Even the government has recognized the need to educate and train up more potential employees in the field. In 2013, President Obama signed the Cybersecurity Initiative, which aims to increase awareness and train more skilled workers while providing certification programs that are critical to protect our infrastructures. 

October 2014 marks the 11th Annual National Cybersecurity Awareness Month sponsored by the Department of Homeland Security in cooperation with the National Cyber Security Alliance and the Multi-State Information Sharing and Analysis Center. Do your part in protecting your assets and staying proactive while you stay connected to the Internet at home, work and for enjoyment. 

The Department of Homeland Security posted tips for citizens to follow to leverage practicing good cybersecurity practices:

Set strong passwords and don’t share them with anyone.

Keep your operating system, browser and other critical software optimized by installing updates.

Maintain an open dialogue with your family, friends, and community about Internet safety.

Limit the amount of personal information you post online and use privacy settings to avoid sharing information widely.

Be cautious about what you receive or read online—if it sounds too good to be true, it probably is.

Some might think that information security is strictly for the government, but it applies to every industry. “Everyone has intellectual property to be protected – how are you going to do that?” said Koncaba rhetorically. “My vision is to have it change where it is for everybody and everybody needs to take responsibilty in securing their assets...whether it’s a personal or professional level.”


Hacked?

What should you do if you think you are attacked? Koncaba shared that while business differs than a person – they should figure out where the attack came from, what data was compromised and it could be tough to figure out. For some agencies a clue might be if an official was a victim of a cyber attack – he noticed his computer was running really slowly and he didn’t know why – the hard drive kept spinning and when randomly searching, the attacker had copied all the documents then deleted the files. 

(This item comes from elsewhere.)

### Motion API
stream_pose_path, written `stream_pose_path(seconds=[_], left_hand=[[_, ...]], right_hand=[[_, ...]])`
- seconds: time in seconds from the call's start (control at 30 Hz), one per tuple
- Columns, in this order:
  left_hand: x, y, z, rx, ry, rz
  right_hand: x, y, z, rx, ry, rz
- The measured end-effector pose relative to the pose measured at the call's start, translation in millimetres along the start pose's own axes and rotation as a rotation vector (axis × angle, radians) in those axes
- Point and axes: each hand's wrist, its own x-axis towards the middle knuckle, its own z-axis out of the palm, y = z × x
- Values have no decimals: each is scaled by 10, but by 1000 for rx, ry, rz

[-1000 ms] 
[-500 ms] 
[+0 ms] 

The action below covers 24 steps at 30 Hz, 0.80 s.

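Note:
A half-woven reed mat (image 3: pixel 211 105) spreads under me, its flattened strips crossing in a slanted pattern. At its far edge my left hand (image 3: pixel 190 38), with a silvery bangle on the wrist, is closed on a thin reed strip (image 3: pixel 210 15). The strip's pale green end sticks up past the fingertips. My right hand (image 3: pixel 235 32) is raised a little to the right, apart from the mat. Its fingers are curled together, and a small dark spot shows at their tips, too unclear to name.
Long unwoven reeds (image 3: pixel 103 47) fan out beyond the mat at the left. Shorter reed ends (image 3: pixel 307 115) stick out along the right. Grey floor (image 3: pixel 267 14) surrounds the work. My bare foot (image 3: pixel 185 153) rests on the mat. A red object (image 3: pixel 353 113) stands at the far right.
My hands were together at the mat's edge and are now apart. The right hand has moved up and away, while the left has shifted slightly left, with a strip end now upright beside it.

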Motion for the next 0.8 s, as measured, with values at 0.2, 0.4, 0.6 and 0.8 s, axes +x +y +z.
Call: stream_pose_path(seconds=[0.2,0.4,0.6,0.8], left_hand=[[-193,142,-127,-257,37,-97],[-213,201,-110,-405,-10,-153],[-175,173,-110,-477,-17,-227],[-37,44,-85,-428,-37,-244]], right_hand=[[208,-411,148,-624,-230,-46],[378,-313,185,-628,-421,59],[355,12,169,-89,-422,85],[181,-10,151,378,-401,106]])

Figure out the compromise. Is information being monitored, stolen or is a competitor threatening to determine your trade secrets?


Contain the threat

Decide if you want to go to the authorities. Many don’t because you can’t quantify what it could do to your revenue or reputation. 

If you’ve ever been the recipient of identity theft, you are already aware of the damage that can be done by criminals without getting caught. Be safe and listen to the motto for the Department of Homeland Security: Stop. Think. Connect.